Мать | страница 47
Степан Иваныч поступил глупо — так я полагаю… Если бы у него было больше ума, он жил бы и сейчас…
На дворе легкий ветер кружит снежные хлопья. На дворе приятный морозный воздух, придающий мускулам бодрость и силу. Там жизнь по-своему идет вперед. Зима сменяет осень, принося с собой разные трудности и невзгоды. А потом наступает весна. Все знают, что такое весна, и каждый человек постоянно ждет ее. Зачем он постоянно ждет? Никто не может на это толком ответить. Бедные, глупые люди.
Но Степан Иваныч уже не ждет весны. Что может ждать зарытый в землю? Кончены для него ожидания. И все это потому, что он поступил глупо, очень глупо. Иначе это никак нельзя назвать. Зачем было ему оставаться дома, когда нагрянула такая беда? Ведь он хорошо знал, что русскому пощады не будет, а в особенности такому, который говорит: «Мы построим коммунизм». Глупый, упрямый старик.
И теперь вот он лежит под слоем мерзлой земли и снега, а Егоров Иван как ни в чем не бывало бродит по земле. А ведь Егоров тоже говорил: «Мы построим коммунизм».
Я никогда не любил Егорова, и мы с ним грызлись при каждой встрече. Он был совсем из другого мира — из советского мира. А я смеялся над его миром. Я говорил ему так:
— Долго ты строишь свой коммунизм. Тебе нужно тысячу лет прожить, чтобы дождаться каких-нибудь плодов от своих стараний. Но ты не проживешь тысячу лет. Твоя партийная работа доведет тебя до гроба через пять лет, если не раньше, потому что я, например, давно собираюсь тебя пристукнуть где-нибудь из-за угла.
Он улыбался, когда я говорил так. Конечно, это было смешно: маленький жилистый человек грозит большому и плотному человеку, у которого кулаки как две гири. Но все равно я грозил ему:
— Не смейся! Думаешь, я забуду, как ты меня с хутора в деревню переселил? Никогда не забуду!

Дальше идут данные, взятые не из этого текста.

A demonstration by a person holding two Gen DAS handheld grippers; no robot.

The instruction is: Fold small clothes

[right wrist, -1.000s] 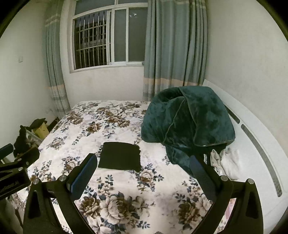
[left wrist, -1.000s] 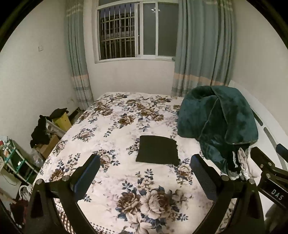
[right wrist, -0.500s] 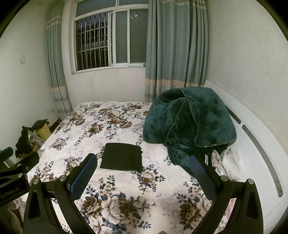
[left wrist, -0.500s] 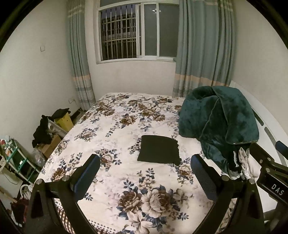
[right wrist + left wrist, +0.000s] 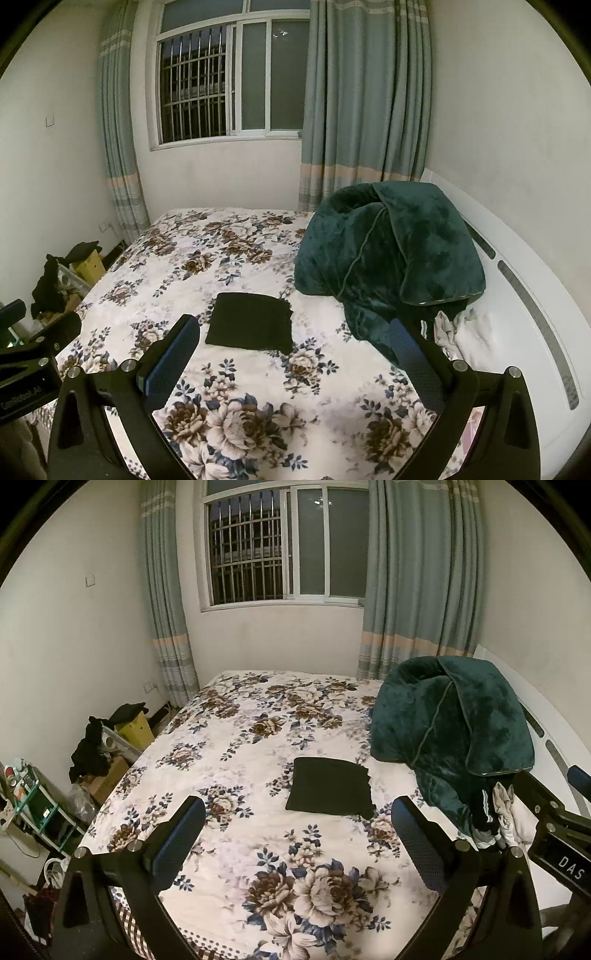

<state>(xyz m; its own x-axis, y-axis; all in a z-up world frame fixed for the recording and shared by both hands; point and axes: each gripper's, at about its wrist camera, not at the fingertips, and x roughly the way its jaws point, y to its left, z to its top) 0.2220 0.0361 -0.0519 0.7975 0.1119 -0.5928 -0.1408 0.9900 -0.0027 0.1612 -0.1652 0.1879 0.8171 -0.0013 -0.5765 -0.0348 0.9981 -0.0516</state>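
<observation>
A small black garment (image 5: 330, 786) lies folded in a flat rectangle on the floral bedspread (image 5: 258, 746), near the bed's middle; it also shows in the right wrist view (image 5: 251, 322). My left gripper (image 5: 297, 832) is open and empty, held above the bed's near end, well short of the garment. My right gripper (image 5: 291, 354) is open and empty too, at a similar height and distance. The right gripper's body shows at the right edge of the left wrist view (image 5: 554, 834); the left gripper's body shows at the left edge of the right wrist view (image 5: 29, 354).
A heaped dark green blanket (image 5: 450, 731) sits on the bed's right side with pale clothes (image 5: 506, 812) under its near edge. A white headboard (image 5: 524, 295) runs along the right. Boxes, dark clothes (image 5: 92, 746) and a shelf (image 5: 33, 805) crowd the floor left of the bed.
Both grippers have risen and drawn back slightly, so the bed and garment sit a little lower and farther in view. The garment has not moved. Both jaws stay open.
</observation>
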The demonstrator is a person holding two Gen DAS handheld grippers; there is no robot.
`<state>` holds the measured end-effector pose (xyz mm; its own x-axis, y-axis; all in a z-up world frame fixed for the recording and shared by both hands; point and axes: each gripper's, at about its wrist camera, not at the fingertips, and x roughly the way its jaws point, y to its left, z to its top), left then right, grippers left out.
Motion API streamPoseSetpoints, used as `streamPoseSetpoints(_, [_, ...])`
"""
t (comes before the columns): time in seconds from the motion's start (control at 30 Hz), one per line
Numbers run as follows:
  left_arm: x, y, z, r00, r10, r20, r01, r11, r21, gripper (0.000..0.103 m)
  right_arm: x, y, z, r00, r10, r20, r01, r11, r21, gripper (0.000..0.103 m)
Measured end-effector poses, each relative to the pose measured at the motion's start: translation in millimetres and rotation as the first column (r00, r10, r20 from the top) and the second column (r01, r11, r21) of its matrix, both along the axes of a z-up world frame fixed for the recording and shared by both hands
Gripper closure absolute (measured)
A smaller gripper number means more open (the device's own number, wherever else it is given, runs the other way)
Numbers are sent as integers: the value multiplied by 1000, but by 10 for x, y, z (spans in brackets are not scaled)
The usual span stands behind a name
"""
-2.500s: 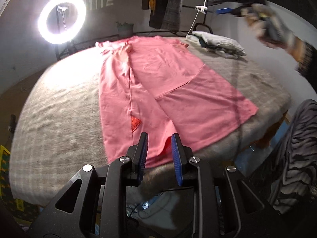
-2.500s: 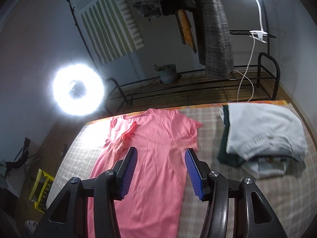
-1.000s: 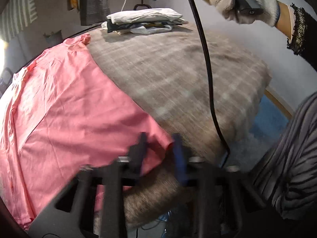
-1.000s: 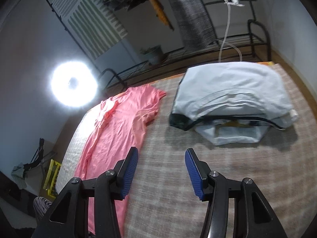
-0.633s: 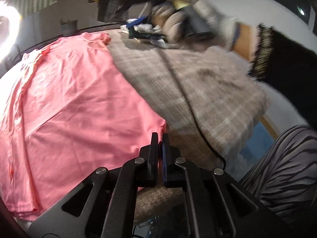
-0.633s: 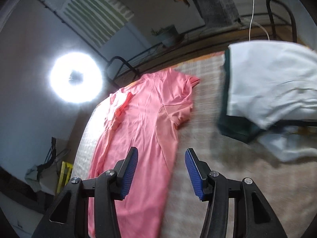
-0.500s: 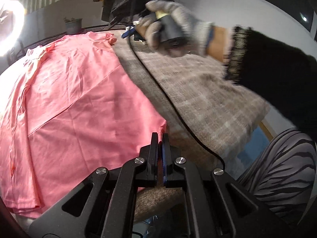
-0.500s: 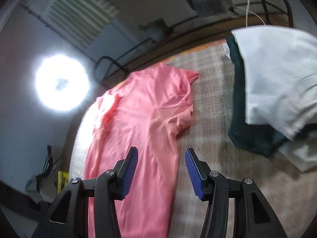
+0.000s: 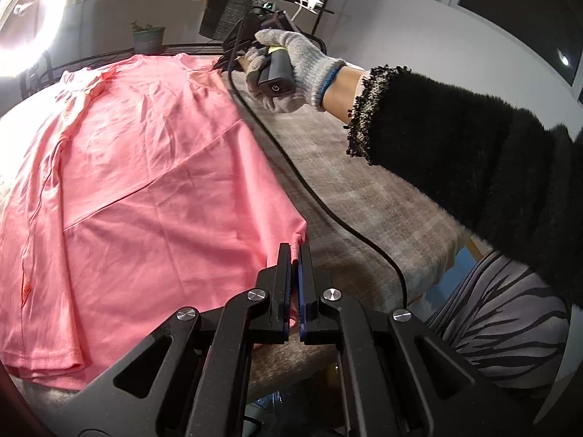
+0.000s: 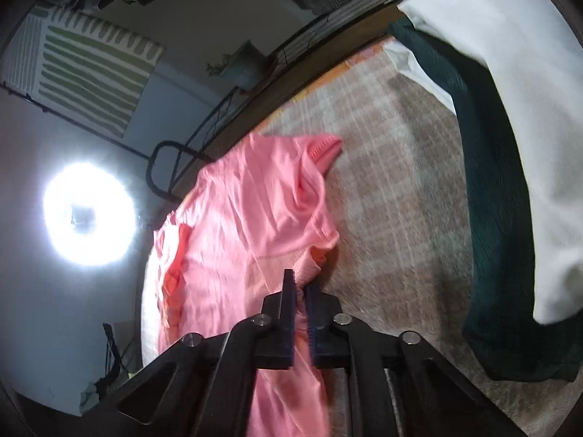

И верно, трудно было это забыть. Я не ударил даже палец о палец. Только сидел и курил свою трубку. А они выкопали мои старые яблони, подняли их вместе с землей на грузовик и перевезли на новое место. А потом принялись за дом.
Только мать плакала, глядя на это, а Лиза — нет. Я спросил ее:
— Ты рада?
Она взглянула на меня сияющими глазами и сказала:
— А ты разве нет? Ведь с людьми теперь вместе будем жить, а не одни в лесу. Ты молодец, что согласился.
Что я мог ответить на это? Я выколотил трубку, встал и начал помогать людям разбирать свой собственный дом.
Если моя красавица Лиза была рада этому, то мог ли я грустить? Не могло принести мне огорчения то, что радовало мою сестру.